酒樓的光線很好,她似乎來得有些早了,所以坐在酒樓裏的人就隻有她和百香。因為擔心百香一直站著吃不上一口兩人是吃完了才出來的,
眼下瞧著麵前擺放的東西一點胃口都沒有了。
靜坐了一會兒,那扇虛掩的木門就被推開了。
“太子?”
太子笑笑,愣了一下,回頭瞧了瞧房門的牌子,又回來了,詫異的問,“這麽巧?我還以為我走錯了地方,嗬嗬……”
“嗬嗬,殿下也是被王爺邀約在此嗎?”李風鸞打量著太子臉上那詭異的笑容,眼神掃到了他脖子上若隱若現的唇印,笑笑繼續說,“倘若是被王爺邀約而來,那麽殿下沒有走錯。”
那個王爺想做什麽,還說在這裏等,可我們卻先到,不想在這裏還見到了太子,為什麽每一次都不說明情況?

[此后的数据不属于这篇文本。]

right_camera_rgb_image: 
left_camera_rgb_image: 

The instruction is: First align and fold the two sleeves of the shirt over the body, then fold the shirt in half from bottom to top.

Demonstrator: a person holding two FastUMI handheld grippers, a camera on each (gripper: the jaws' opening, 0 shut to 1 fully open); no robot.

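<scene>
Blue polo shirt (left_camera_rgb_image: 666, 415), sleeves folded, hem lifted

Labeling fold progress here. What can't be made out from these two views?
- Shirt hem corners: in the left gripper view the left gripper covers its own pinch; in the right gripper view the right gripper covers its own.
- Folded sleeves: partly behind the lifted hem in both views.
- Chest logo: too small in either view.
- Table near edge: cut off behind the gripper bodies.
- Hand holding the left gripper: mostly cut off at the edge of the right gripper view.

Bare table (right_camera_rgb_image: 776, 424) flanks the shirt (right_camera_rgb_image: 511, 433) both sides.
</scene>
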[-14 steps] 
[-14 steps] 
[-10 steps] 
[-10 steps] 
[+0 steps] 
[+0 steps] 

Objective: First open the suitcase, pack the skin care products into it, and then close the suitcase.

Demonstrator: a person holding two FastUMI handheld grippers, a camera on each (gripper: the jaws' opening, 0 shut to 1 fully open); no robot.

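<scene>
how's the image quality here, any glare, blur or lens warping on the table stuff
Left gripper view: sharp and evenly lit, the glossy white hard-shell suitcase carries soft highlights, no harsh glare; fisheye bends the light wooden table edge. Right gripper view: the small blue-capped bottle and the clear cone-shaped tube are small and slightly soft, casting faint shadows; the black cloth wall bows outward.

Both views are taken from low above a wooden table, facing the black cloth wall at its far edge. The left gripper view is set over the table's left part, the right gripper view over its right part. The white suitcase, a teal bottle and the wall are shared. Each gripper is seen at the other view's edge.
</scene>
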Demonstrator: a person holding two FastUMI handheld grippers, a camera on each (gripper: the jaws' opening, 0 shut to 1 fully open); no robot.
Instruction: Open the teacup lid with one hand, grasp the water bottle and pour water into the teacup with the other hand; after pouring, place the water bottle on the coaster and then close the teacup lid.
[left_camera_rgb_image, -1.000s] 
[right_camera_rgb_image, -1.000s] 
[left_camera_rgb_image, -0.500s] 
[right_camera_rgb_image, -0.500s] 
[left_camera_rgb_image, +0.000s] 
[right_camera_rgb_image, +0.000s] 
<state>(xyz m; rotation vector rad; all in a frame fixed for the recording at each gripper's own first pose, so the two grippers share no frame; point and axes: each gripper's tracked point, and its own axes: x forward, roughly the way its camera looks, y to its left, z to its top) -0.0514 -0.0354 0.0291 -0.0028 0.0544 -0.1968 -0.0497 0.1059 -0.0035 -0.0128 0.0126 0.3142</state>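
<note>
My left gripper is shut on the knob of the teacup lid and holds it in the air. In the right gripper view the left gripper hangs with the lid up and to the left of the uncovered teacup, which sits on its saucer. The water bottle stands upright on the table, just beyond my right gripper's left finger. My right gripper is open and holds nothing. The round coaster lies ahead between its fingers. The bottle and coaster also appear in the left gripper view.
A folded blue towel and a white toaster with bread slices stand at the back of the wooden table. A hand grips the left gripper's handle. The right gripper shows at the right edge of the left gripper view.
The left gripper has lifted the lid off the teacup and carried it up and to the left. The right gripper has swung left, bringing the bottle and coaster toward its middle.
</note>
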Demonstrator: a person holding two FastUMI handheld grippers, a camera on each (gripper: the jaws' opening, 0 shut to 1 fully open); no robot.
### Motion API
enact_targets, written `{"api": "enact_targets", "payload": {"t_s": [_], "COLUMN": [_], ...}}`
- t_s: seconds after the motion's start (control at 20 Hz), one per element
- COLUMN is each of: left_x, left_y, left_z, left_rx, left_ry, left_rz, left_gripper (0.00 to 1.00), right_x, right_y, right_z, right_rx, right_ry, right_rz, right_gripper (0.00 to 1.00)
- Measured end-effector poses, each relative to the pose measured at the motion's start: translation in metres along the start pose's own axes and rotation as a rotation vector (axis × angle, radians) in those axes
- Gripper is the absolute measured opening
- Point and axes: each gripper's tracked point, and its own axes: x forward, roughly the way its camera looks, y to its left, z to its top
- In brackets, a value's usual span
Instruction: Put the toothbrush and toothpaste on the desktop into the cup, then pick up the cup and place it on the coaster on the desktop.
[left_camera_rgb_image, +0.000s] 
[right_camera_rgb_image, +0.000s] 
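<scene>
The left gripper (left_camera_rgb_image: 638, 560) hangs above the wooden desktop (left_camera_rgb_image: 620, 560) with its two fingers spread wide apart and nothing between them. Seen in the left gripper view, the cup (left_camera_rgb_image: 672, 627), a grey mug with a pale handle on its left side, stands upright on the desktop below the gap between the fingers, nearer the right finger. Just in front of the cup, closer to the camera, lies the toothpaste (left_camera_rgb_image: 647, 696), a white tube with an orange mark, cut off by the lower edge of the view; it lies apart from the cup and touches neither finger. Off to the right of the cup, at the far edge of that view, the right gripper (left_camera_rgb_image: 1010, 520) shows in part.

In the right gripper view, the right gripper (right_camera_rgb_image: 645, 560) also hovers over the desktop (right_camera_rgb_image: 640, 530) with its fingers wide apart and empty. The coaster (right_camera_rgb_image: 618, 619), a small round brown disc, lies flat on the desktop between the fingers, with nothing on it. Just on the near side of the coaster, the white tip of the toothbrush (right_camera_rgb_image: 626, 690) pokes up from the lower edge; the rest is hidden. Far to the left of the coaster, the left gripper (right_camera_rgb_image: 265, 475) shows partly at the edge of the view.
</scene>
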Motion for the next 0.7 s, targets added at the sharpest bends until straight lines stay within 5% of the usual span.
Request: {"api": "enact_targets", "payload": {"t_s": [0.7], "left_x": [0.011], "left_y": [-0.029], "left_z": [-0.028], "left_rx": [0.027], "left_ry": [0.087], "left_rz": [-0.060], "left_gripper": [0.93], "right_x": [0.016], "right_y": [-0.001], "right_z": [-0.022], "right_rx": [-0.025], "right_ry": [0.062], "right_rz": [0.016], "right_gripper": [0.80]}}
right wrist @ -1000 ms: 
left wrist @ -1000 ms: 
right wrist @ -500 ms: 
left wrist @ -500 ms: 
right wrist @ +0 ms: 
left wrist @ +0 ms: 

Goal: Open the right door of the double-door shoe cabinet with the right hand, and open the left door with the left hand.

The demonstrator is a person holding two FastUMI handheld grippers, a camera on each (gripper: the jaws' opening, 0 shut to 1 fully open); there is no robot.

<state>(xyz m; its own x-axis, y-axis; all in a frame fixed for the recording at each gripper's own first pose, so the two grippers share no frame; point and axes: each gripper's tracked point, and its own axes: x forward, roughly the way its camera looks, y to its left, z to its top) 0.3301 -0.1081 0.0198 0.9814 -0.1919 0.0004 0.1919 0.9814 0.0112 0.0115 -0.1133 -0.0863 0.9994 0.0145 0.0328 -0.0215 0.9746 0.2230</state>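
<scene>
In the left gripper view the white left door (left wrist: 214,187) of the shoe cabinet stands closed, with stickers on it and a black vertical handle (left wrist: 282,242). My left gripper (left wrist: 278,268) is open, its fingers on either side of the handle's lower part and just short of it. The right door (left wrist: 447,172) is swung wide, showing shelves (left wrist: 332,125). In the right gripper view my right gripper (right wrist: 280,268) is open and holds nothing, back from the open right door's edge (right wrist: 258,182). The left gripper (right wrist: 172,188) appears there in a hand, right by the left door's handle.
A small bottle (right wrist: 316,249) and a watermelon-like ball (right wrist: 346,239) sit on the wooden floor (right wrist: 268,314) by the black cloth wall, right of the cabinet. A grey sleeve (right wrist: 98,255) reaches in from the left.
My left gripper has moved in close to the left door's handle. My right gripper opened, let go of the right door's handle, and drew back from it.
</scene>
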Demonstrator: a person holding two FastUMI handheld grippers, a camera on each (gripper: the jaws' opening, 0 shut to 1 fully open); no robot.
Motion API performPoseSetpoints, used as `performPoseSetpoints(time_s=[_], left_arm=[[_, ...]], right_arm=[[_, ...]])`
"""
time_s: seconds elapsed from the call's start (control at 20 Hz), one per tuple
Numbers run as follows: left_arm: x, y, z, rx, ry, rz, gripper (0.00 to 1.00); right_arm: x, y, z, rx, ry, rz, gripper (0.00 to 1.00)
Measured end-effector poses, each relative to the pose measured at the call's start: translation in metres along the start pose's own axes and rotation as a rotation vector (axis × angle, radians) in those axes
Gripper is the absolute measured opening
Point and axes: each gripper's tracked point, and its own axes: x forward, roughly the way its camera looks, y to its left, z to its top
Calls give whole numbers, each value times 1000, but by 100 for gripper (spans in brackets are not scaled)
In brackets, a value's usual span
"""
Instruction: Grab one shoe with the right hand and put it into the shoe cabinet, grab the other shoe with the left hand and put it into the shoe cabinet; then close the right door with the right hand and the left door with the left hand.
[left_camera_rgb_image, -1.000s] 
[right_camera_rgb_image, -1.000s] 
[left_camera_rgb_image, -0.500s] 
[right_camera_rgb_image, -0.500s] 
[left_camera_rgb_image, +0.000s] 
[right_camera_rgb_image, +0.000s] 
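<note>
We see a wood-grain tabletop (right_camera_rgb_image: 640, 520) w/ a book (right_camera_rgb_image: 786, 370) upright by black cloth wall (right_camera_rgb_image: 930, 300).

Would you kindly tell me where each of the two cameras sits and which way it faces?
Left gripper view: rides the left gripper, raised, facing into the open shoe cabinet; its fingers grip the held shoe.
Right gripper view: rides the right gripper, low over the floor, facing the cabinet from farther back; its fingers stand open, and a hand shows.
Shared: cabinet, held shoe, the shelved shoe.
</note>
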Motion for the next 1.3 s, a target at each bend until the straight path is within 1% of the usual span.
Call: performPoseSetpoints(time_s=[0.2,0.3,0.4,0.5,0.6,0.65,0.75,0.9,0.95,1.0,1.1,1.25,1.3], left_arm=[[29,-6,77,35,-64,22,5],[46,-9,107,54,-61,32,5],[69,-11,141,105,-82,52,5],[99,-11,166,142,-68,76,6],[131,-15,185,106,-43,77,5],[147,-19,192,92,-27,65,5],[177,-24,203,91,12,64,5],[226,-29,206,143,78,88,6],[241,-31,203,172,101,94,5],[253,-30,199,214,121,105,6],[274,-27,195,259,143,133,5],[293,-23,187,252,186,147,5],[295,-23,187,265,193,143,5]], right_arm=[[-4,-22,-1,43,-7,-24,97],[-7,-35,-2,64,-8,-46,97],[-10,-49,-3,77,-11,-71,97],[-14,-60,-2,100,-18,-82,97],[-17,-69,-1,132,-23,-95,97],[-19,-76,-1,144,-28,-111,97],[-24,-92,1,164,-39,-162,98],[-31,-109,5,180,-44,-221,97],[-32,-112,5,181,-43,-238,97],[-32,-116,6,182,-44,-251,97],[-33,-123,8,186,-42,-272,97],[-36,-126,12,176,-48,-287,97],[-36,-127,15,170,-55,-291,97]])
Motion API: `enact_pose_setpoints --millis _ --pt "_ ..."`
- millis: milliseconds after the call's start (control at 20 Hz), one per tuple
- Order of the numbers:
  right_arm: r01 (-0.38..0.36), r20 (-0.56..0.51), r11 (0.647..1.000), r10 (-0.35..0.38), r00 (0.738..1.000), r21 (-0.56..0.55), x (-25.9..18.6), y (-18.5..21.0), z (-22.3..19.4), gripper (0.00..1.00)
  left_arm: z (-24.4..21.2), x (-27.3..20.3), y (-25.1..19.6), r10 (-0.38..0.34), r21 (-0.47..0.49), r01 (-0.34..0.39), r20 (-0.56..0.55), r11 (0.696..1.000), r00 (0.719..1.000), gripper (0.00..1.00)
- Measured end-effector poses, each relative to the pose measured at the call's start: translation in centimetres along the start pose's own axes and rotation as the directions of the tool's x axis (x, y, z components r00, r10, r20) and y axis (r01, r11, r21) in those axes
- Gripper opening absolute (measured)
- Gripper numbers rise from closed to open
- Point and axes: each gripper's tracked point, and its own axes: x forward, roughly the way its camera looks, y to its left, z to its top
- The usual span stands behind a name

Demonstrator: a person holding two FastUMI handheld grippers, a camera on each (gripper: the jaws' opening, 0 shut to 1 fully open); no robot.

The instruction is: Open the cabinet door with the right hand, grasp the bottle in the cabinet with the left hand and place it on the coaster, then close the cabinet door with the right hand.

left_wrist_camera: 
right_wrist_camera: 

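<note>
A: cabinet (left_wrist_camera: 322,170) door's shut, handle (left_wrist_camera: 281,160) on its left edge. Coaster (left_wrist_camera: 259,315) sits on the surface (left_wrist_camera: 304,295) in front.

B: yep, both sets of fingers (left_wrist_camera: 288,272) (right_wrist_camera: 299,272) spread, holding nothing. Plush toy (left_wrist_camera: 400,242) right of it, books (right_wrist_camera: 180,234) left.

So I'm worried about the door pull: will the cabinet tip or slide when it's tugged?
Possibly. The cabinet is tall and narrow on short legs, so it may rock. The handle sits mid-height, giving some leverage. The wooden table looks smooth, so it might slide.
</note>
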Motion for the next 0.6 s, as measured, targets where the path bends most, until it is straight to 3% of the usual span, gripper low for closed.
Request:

“嗬嗬,看來是緣分了,那麽我就隻能坐下來陪同,哈哈哈……”
聽那太子的意思不是被邀約而來的?他,他是特意而來?
李風鸞詫異的站在座位的旁邊看著他,一臉的驚訝。
“哈哈,實不相瞞,邀約風鸞來此的人就是我呢,嗬嗬……”
“這……”
李風鸞想了一下,深吸一口氣,當即拽著百香的手,帶著一臉的不快,說道,“殿下,此時怕是有些欠妥,更何況,我李風鸞將來要嫁的人是王爺,所以就算我外出與男子相約也隻能是王爺,卻不能是別的人,想必殿下也不能給我帶來困擾,忍受別人的閑言碎語吧!”
“這,嗬嗬,恐怕風鸞有些誤會了,我……”
“嗲下,您既然是王爺的親弟弟,應該凡是都要提自己的哥哥著想才是,您這樣三番五次的尋幾乎接近於我怕是對我和王爺都不好,所以對不住,我不能奉陪。”
“這,風鸞,風鸞,您哎,……”
李風鸞拽著百香急急的往外麵走,路過他跟前的時候冷聲哼了一下,帶著足夠強大的威懾力,連同一個回頭的時間都沒有給太子留下,腳步匆匆,一直到酒樓的外麵才算鬆了口氣。